Monoline insurers are seeing an even bigger reaction. Along with the Merrill news, Security Capital (SCA) and erstwhile parent XL Capital agreed to further cut ties between the two companies. XL had previously agreed to reinsure and/or cover certain losses incurred by SCA. The two companies agreed to extinguish those agreements in exchange for $1.8 billion in cash transferred from XL to SCA. This effectively rescues SCA from likely insolvency. Separately, SCA and Merrill agreed to terminate $3.7 billion notional of CDS in exchange for $500 million in cash.
The CDS on insurance subsidiaries of all the monoline insurers are performing very well on this news. SCA CDS has fallen 10 points (equivalent to a 10% gain vs. par on a cash bond) from 33 points to 23 points. FGIC fell 6 points (to 43), MBIA fell 7.5 points (to 25), and Ambac fell 6 points (to 17).
Merrill Lynch will be providing 75% non-recourse funding to Lone Star (the buyer of the ABS CDOs). I think the correct way to interpret this is that Merrill has not shed itself of ultimate default risk. They have, however, shed themselves of mark-to-market risk. Further, some are saying that the financing indicates that the securities sold are really worth 5.5/cents vs. par (25% times the stated sale price of $22). I don't think that's the correct interpretation. The financing indicates retention of risk, not the ultimate trading value of the securities. Its common for dealers to fund client investments, and I don't think that should have a bearing on the valuation of the securities.
So what's the trade? Merrill had by far the largest exposure to ABS CDOs as well as monolines among big dealers. Citigroup was the other. Lehman, Morgan Stanley and Goldman Sachs have little to none. So the fact that Merrill Lynch has set a market for their ABS CDOs at 22 cents on the dollar matters more for Citigroup than any other big bank. ABS CDOs were also very popular among European banks.
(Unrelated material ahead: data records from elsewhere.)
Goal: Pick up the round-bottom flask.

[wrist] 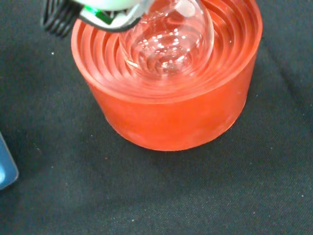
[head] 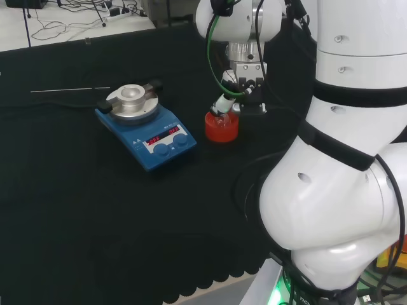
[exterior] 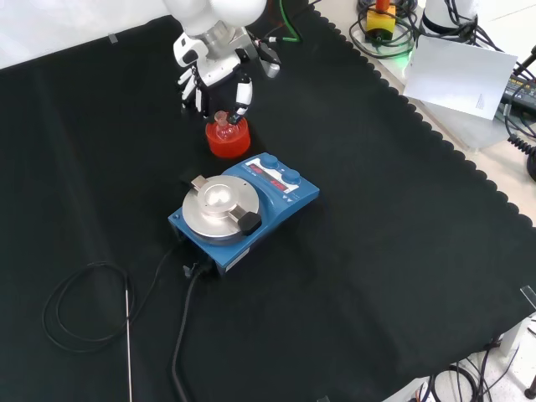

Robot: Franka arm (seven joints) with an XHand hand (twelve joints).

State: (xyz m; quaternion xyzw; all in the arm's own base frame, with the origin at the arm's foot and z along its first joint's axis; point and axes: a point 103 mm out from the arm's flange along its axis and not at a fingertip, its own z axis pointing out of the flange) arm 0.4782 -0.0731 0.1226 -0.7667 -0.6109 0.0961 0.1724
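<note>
The desk, draped in black cloth, is carrying a blue hotplate stirrer at the centre of the front view. Just above it, in the upper left of that frame, a red ribbed stand is holding the clear round-bottom flask, whose bulb is sitting in the stand's ringed hollow. I am lowering nothing here: my robot hand is hanging directly over the flask's neck, fingers pointing down either side. Whether they are gripping the neck, I cannot tell.
</note>
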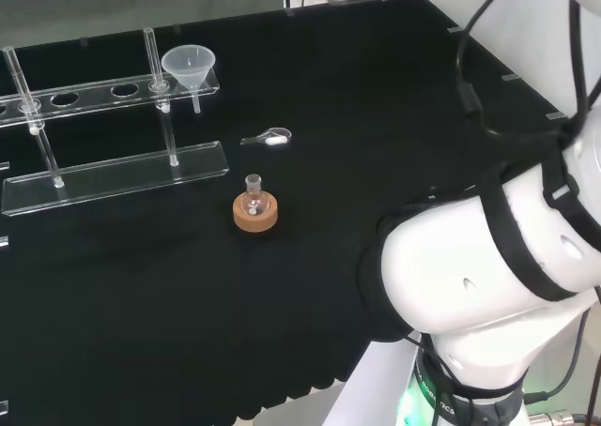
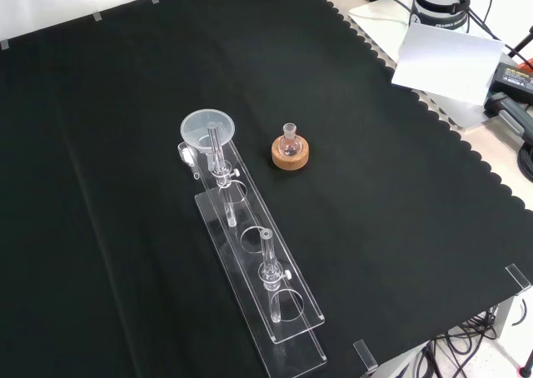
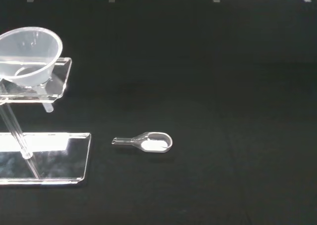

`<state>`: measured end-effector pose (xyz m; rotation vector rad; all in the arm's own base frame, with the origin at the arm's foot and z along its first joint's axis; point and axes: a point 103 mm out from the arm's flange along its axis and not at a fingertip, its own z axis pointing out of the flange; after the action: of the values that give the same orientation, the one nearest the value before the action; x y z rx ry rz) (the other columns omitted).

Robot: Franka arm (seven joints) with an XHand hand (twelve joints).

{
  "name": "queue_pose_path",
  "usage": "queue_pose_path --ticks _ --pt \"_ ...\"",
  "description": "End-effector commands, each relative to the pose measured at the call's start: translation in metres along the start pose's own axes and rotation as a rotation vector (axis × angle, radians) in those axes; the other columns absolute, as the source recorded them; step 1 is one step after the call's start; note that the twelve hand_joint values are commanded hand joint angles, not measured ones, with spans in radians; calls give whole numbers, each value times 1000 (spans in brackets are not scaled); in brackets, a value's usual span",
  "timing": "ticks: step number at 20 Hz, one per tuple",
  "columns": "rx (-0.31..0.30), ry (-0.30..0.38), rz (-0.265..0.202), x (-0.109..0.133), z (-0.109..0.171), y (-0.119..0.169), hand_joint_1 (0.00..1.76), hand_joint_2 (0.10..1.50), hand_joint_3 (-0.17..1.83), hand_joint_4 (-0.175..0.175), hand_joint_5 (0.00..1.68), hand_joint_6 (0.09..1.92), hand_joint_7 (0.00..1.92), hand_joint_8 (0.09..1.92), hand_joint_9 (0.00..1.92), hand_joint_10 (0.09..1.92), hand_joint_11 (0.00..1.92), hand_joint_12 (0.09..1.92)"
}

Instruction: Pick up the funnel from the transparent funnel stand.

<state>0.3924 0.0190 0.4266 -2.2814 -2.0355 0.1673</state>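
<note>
A clear plastic funnel [image 1: 189,67] sits in the end hole of the transparent funnel stand [image 1: 113,177], its spout hanging below the upper shelf. In the front view the funnel [image 2: 207,130] is at the stand's [image 2: 287,332] far end. The wrist view has the funnel [image 3: 29,54] resting on the stand's upper shelf [image 3: 58,84], above the base plate. The arm's white links fill the head view's right side.
A small round flask [image 1: 253,199] stands on a cork ring [image 1: 255,215] near the stand; the flask [image 2: 289,145] sits right of the funnel in the front view. A clear scoop with white powder [image 1: 270,138] lies on the cloth, and the scoop [image 3: 148,142] is plain in the wrist view.
</note>
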Motion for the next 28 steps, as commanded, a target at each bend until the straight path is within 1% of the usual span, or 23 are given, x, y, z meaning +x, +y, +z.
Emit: queue_pose_path --ticks 1,4,10,14,17,21,25,28 --pt "26 -29 -34 37 12 23 95 1090 361 29 167 87 102 471 173 641 82 1373" --pt "45 -51 -60 54 21 36 199 1034 327 24 175 87 141 505 222 666 93 1380" --pt "117 -108 -107 82 41 64 392 931 278 16 197 87 166 554 279 692 127 1389" --pt "164 -128 -124 95 54 80 448 878 261 14 182 87 146 588 295 702 152 1400" --pt "186 -138 -146 108 64 91 463 845 256 16 164 87 113 618 288 709 173 1417" --pt "216 -137 -178 122 71 102 504 785 250 27 122 87 36 663 210 782 216 1483" --pt "251 -168 -206 137 78 116 561 731 240 41 74 87 1 515 65 858 250 1534" --pt "273 -190 -217 146 84 124 592 708 237 47 43 87 0 413 11 876 249 1547"
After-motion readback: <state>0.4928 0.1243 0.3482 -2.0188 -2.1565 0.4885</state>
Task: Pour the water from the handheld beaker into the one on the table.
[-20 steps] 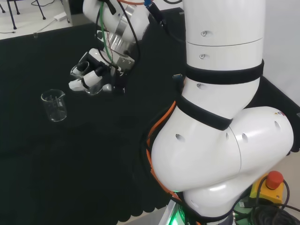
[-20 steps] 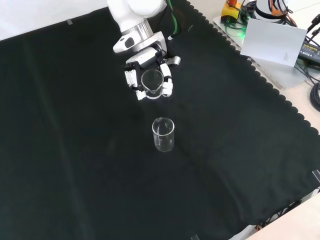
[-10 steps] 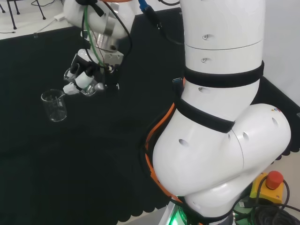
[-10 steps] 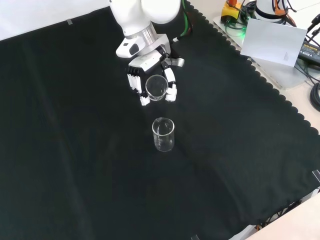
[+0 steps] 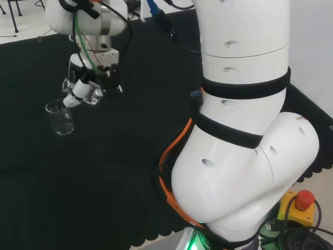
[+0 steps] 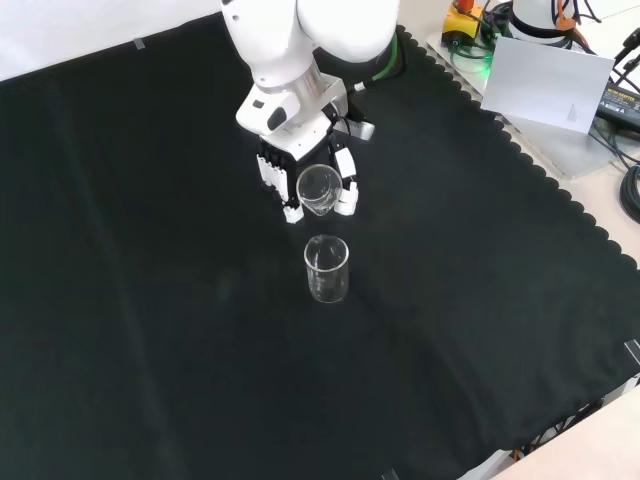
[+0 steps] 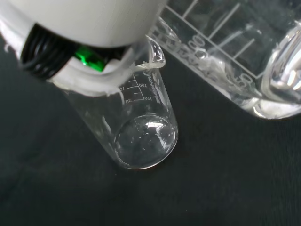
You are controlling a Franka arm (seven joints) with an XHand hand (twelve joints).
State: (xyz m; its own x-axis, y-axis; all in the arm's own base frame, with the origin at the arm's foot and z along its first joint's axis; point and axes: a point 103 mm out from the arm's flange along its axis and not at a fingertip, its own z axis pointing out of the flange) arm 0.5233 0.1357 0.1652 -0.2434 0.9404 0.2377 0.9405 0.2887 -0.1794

In addition, CDS trading has been extremely volatile in recent months. Should this capital raise by Merrill touch off a short-covering rally in CDS, expect the rally in CDS to far outstrip any rally in cash bonds. Eventually cash bonds will be dragged along, as cheaper CDS protection eventually creates an arbitrage in cash bonds. Long-term buyers should watch the CDS market before putting money into cash bonds.
Finally the deal between SCA and Merrill Lynch may create a template for the workout of other CDS contracts on structured finance products. That may indeed be the glimmer of hope that some of the downgraded monolines have been looking for. The most impacted will be MBIA, which was Merrill Lynch's favored insurer. Don't get carried away with optimism here. I'd say that the odds of these companies surviving, as in, making it through run-off, have gone up slightly in the wake of this news. But I wouldn't say the stocks are worth much more.